Task description>
Take the listing below and print exactly the lines starting at the line containing "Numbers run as" and ending at the line containing "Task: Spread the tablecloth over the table", both ends included, and no others.

Data provided>

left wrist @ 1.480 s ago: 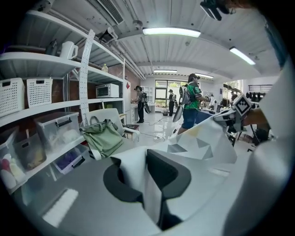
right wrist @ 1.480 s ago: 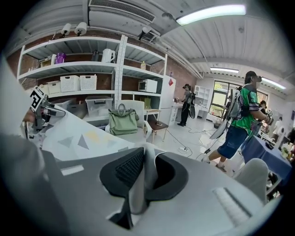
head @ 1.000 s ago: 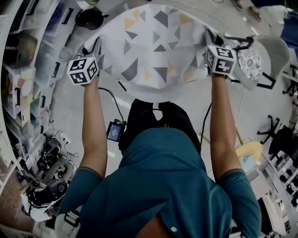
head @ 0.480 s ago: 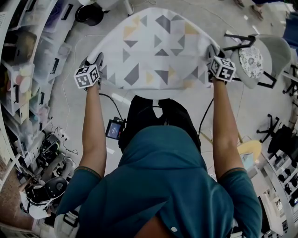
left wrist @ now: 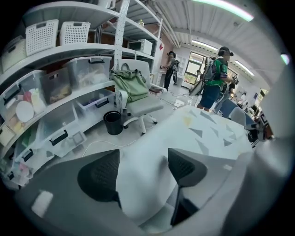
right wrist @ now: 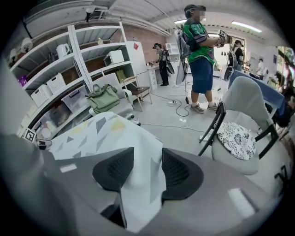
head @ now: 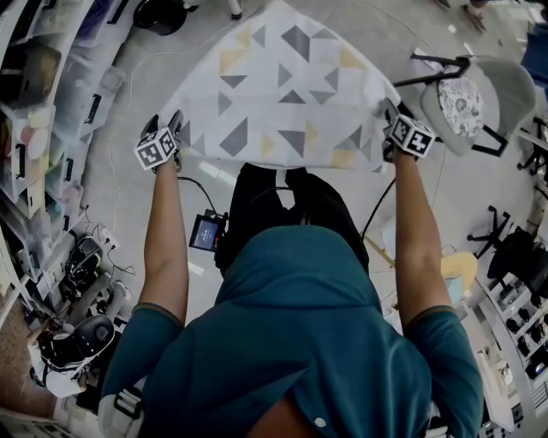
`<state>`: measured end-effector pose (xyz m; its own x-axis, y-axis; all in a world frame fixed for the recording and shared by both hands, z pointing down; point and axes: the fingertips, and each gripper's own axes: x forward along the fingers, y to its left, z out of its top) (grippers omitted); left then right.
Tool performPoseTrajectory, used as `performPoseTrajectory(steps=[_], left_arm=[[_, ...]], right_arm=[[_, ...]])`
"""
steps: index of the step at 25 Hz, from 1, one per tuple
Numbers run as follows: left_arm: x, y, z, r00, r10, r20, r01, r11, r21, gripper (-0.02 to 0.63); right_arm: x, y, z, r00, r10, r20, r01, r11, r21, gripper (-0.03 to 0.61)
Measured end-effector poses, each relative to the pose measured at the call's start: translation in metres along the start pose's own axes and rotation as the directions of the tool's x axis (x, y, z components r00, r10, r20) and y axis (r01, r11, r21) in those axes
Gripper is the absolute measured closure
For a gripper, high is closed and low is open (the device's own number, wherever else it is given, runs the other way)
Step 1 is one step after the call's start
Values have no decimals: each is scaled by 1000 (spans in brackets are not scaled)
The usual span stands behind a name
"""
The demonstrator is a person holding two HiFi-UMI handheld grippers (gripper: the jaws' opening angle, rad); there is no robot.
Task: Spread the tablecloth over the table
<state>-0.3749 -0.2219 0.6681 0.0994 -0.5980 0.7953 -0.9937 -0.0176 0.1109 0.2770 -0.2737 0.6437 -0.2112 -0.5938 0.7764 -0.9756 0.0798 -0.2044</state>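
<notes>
A white tablecloth with grey and yellow triangles lies spread over the table, which is hidden beneath it. My left gripper is at the cloth's near left corner and my right gripper at its near right corner. In the left gripper view that corner hangs loosely between the widely parted pads of the left gripper, whose jaws have just been opening. In the right gripper view the cloth's corner drapes between the separated pads of the right gripper, which have also just been opening.
Shelves with plastic bins run along the left. A grey chair with a patterned cushion stands at the right of the table, a black bin at the far left. People stand beyond. A small device and cables lie on the floor.
Both grippers have come down and nearer with the cloth's corners. The cloth, billowed up a second ago, has sunk and flattened.
</notes>
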Motion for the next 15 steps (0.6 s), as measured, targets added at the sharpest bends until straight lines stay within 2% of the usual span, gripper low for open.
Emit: performPoseTrajectory(steps=[3,5,8,10,12,15], left_arm=[[-10,1,-17,1000,16,-7,-16,1000,-9,291],[-20,4,-39,1000,14,-14,-14,999,-41,301],[-35,8,-77,1000,-8,23,11,989,-149,309],[-43,9,-92,997,-36,72,48,982,-185,322],[-47,11,-98,994,-47,96,62,985,-163,350],[-54,18,-98,995,-3,103,13,995,-94,357]], right_arm=[[-14,-14,-26,1000,-14,-23,14,1000,-14,405],[-29,-23,-51,999,-2,-43,2,1000,-4,405],[-51,-31,-112,989,43,-143,-47,998,-30,405],[-64,-38,-160,969,65,-238,-82,995,-62,405],[-75,-44,-204,945,65,-320,-102,990,-99,403],[-82,-48,-238,914,54,-402,-144,970,-197,404]])
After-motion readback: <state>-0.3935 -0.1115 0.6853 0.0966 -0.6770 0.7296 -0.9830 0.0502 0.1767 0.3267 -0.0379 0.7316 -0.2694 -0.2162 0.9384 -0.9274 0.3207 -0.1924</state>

Finished task>
Numbers run as follows: left_arm: x, y, z, r00, r10, r20, r01, r11, r21, gripper (-0.02 to 0.63); right_arm: x, y, z, r00, r10, r20, r01, r11, r21, gripper (-0.03 to 0.61)
Measured end-effector poses, each relative to the pose measured at the call's start: translation in metres along the start pose's own axes and rotation as the directions of the tool's x axis (x, y, z components r00, r10, r20) and y axis (r01, r11, r21) in those axes
Gripper is the absolute measured closure
For a gripper, high is closed and low is open (the device's own number, wherever else it is given, runs the other way)
Step 1 is one step after the call's start
Values have no decimals: each is scaled by 1000 (spans in brackets are not scaled)
The usual span stands behind a name
"""
The demonstrator is a person holding two HiFi-UMI handheld grippers (gripper: the jaws' opening angle, rad); there is no robot.
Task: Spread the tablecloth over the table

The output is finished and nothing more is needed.